Friday, February 8, 2019

Answers to the top 21 Beekeeping Questions

Answers to the top 21 Beekeeping Questions

We are David and Sheri Burns from Long Lane Honey Bee Farms and Honeybeesonline.com. There are only 41 days until the first day of spring. Are you putting off your beekeeping checklists? Don't delay.

Our most visited page on our website is our "Frequently Asked Beekeeping Questions" page. After working with experienced and new beekeepers we compiled answers to the most commonly asked questions. I've updated these answers and want to provide them to you as an Ultimate Guide To Beekeeping! Please forward this on to others to help them out. 

Before I start answering 21 common beekeeping questions, allow me to introduce myself. I am EAS Certified Master Beekeeper, David Burns. I have worked hard to educate and mentor beekeepers all across the country for over a decade. I do this through my  ONLINE BEEKEEPING COURSES  to help educate beekeepers to put an end to the unnecessary die-outs of colonies around the US. Consider taking one of my courses. Let's face it, it's hard to know who is giving you sound beekeeping advice. The guy at the club? The fellow down the road? Are you sure they are giving you current and accurate information?

1. How Many Hives Should I Start With?
How to start keeping bees can be confusing. The number of hives to start with is entirely up to the individual. We recommend at least two hives because with two hives you can share resources between hives. If one hive becomes queenless and fails to replace their queen, a frame of eggs can be carried over from the other hive and the queenless hive can raise their own queen. If one hive becomes low in numbers, frames of brood from the strong colony can be moved over to strengthen the weak hive. Certainly starting with one hive is acceptable, but there is an advantage to starting with more than one. Click here to read entire article.
 
2. How Far Apart Should The Hives Bees From Each Other?
In commercial operations, four hives are placed on a single pallet. For the hobbyist, the distance between hives is usually determined based on the comfort of the beekeeper. The beekeeper may want to work all the hives without walking a considerable distance between each hive. I usually recommend at least two feet between hives. They should be further apart when installing new packages to help prevent absconding.
 
3. Which Direction Should Hives Face?
Traditionally, we recommend the opening of the hive face south or southeast.
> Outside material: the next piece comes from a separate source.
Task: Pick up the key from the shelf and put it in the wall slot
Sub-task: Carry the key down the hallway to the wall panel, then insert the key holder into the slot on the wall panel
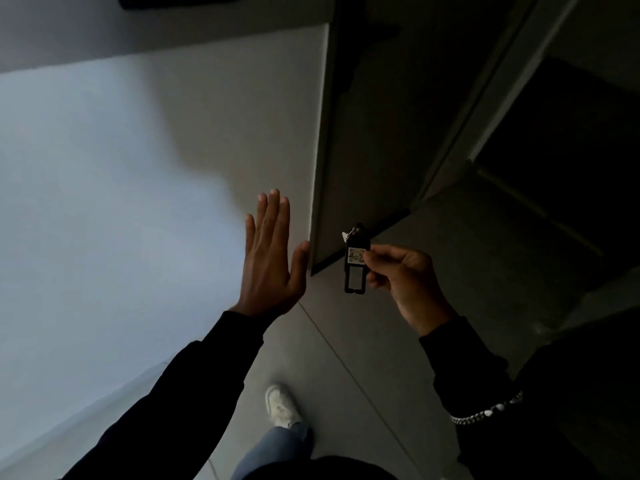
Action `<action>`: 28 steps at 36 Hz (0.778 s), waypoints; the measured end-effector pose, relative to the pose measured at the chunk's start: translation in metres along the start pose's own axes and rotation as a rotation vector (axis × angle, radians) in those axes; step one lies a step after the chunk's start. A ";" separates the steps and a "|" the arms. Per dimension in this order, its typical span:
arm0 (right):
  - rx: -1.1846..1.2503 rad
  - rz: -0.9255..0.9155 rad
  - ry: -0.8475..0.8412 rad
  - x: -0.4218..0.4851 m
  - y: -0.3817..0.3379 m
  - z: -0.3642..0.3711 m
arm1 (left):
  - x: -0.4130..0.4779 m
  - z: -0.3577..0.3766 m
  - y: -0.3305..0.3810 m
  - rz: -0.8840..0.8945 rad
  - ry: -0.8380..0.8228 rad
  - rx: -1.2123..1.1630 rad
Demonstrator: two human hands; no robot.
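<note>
My right hand (401,275) pinches a black key tag (355,270) with a white label reading 402; a small metal key hangs at its top end. The tag is held upright in the air at centre right, in front of a dark door edge. My left hand (268,258) is raised flat with fingers together and extended, palm toward the white wall (104,185), near the wall's corner. No shelf or wall slot can be made out; a dark object at the top edge (176,0) is cut off.
A dark door (374,133) and its frame stand right of the wall corner. A dim opening lies at far right. Below are grey floor tiles (346,358), my white shoe (282,405) and jeans leg.
</note>
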State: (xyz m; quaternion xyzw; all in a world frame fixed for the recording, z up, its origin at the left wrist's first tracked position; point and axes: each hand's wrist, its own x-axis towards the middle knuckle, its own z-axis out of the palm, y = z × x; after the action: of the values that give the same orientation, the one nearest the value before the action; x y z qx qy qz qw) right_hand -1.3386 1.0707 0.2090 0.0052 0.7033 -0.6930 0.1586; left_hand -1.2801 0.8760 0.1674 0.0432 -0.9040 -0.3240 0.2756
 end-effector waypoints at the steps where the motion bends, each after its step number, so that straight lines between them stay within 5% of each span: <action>1: -0.011 -0.010 -0.023 0.015 -0.002 0.006 | 0.013 0.001 -0.006 -0.006 0.027 0.002; 14: 0.003 -0.121 -0.398 0.161 -0.094 0.060 | 0.155 -0.023 -0.045 -0.011 0.262 0.124; 23: -0.242 -0.483 -0.844 0.240 -0.167 0.092 | 0.226 -0.076 -0.012 0.034 0.647 0.315; 28: -0.264 -0.707 -0.941 0.261 -0.213 0.120 | 0.268 -0.123 -0.011 0.026 0.774 0.471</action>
State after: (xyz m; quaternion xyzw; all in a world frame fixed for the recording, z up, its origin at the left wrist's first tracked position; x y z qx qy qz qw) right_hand -1.6093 0.8900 0.3574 -0.5561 0.5965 -0.5385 0.2120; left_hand -1.4426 0.7293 0.3651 0.2111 -0.7840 -0.0659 0.5800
However, it really does not matter too much. It does help if the sun can reach the hive first thing in the morning. This will cause the bees to start gathering nectar sooner than if they were in the shade.
 
4. How Close To The House Can I Put My Hives?
Use good judgment. Bees will fly miles away from their hive to find nectar. If a hive is near your house, the bees will still fly up and away. However, it may take six feet from the hive for bees to gain six feet in altitude. Keep this in mind so that hives are not placed near sidewalks, decks, and clotheslines. Place them so that when the bees leave the hive, they will not be immediately near people or pets. 
 
5. What Should I Plant To Help My Bees?
Bees will pollinate plants around your house, but not in huge numbers. In other words,  if you have 10 tomato plants you will not see thousands of bees in your tomato garden. Certainly, many bees will help pollinate your flowers and garden. However, most of your bees will fly out to an area of abundant nectar such as an apple orchard, acres of clover or a large grove of basswood or black locust trees. If you have a half-acre or more, planting buckwheat, clover and other flowering plants will certainly help your bees, but it is not necessary. Bees are quite capable of flying two to three miles to gather nectar.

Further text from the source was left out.